A banda desenhada está especialmente posicionada no centro das transformações tecnológicas que restruturam o próprio funcionamento da nossa sociedade. Não que tenha qualquer valor que lhe empreste mais importância do que aquela que teens, nerds, artsys e outros marginais lhe consigam investir, mas porque enquanto meio, estão no meio da mais poderosa confluência de tecnologias que ditarão mais este momento de evolução da humanidade. Na guerra de formatos por vir, a BD é um canário de mina.
E por falar em mina (*), estamos confiantes de encontrar aqui algum valor:
Comics as a system (...) came into being as a consequence of the invention of the press and other mechanical reproduction techniques such as engraving, lithography and photocopying. The Internet and its related digital technologies are affecting and challenging our understanding of culture, knowledge, information, and art, and logically comics are no exception. Nevertheless, the impact of digital and Internet technologies on comic book culture has been distinct. (...) Webcomics and digital comics as electronic publications (...) are undeniably part of comic book culture but at the same time belonging to a more recent tradition of electronic multimedia texts.
Ernesto Francisco Priego Ramírez in "The Comic Book in the Age of Digital Reproduction" nov 2010
* Continuamos a não quer depender de fontes académicas, mas se da última vez citámos um "Digital Humanities Quarterly", why stop now? E o sujeito adiantou-se dead-center às nossas teses: "The Comic Book in the Age of Digital Reproduction"...? Fuck-fuckin'-fuck fuuuck!
Do mesmo documento, a necessidade de reinterpretar comics et digital.

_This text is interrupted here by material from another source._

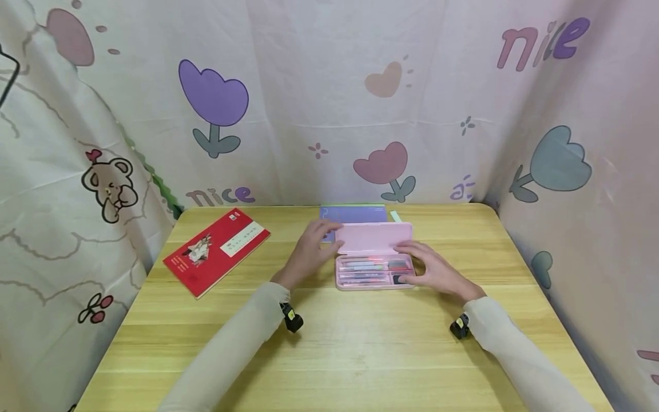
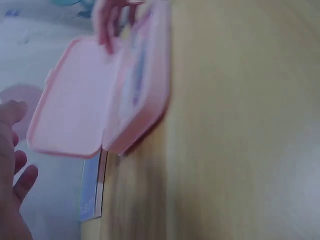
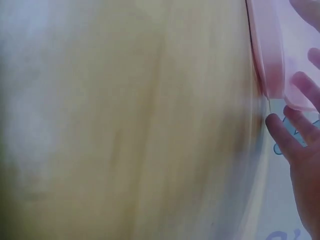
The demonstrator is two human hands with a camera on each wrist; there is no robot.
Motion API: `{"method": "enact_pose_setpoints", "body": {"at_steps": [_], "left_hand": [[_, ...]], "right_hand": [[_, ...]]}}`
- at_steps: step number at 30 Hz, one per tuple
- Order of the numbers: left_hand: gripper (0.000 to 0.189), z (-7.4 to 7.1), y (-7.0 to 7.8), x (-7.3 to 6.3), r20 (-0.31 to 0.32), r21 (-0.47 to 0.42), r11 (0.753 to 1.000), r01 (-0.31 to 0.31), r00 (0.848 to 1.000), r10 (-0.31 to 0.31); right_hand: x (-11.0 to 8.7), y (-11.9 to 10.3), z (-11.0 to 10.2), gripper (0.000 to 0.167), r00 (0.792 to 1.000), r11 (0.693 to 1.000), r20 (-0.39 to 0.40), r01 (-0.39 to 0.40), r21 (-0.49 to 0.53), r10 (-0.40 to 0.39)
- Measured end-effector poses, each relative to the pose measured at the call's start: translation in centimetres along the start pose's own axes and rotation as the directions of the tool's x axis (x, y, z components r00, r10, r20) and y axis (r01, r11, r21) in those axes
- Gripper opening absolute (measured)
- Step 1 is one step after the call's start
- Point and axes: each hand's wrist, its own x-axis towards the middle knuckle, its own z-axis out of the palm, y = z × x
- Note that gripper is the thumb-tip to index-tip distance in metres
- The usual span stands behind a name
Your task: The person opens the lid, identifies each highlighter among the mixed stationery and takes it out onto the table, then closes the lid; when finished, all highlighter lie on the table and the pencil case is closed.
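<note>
A pink pencil case (image 1: 366, 287) lies on the table with its lid (image 1: 376, 239) swung up and back. Several pens (image 1: 362, 266) fill the long compartments, and a small dark block (image 1: 397, 279) sits at the lower right. My left hand (image 1: 308, 252) is by the lid's left edge; in the left wrist view its loosely bent fingers (image 2: 26, 179) stand apart from the lid. Over the case's right end is my right hand (image 1: 435, 271), its fingertips by the lid and its thumb close over the dark block. Spread fingers (image 3: 285, 135) show in the right wrist view.
A red notebook (image 1: 206, 263) lies at an angle on the left of the wooden table (image 1: 360, 355). Behind the case, a purple booklet (image 1: 355, 214) is partly covered by the lid. A small pale strip (image 1: 395, 216) lies beside it. Printed curtains (image 1: 309, 103) enclose the back and sides.
</note>
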Motion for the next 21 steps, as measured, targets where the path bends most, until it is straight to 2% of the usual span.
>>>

Reading as cultural practice is becoming more important than the book as an object. This is the context in which digital comics and webcomics appear; a kind of discourse against which comics scholars need to reify comic books' textual and material specificity.
Ernesto Francisco Priego Ramírez in "The Comic Book in the Age of Digital Reproduction" nov 2010
Dessa especificidade, ninguém o foi primeiro que o senhor que nos ocupará de seguida. Voltando à introdução e racional das Humanidades Digitais e bd:
A great deal of comics scholarship examines these individual elements in the context of the aesthetics, architectonics, and grammar of comics—how comics work, the systems and semantics, the structural components, the mutual dependencies of text and image, and how these textual and graphic components function together to convey information, narrative, plot, character, etc. Perhaps the most well-known and influential such study is Scott McCloud’s Understanding Comics.
in "Comic Book Markup Language: An Introduction and Rationale" 2012
Comics: juxtaposed pictorial and other images in deliberate sequence, intended to convey information and/or to produce an aesthetic response in the viewer.
Scott McCloud in "Understanding Comics" jan 1993
E todos sabemos a que conclusões chegou o dito senhor sobre o futuro dos comics em digital. Obviamente, seguimos ao canvas infinito quando voltarmos.
--Perhaps we can shed some new light on the history of comics.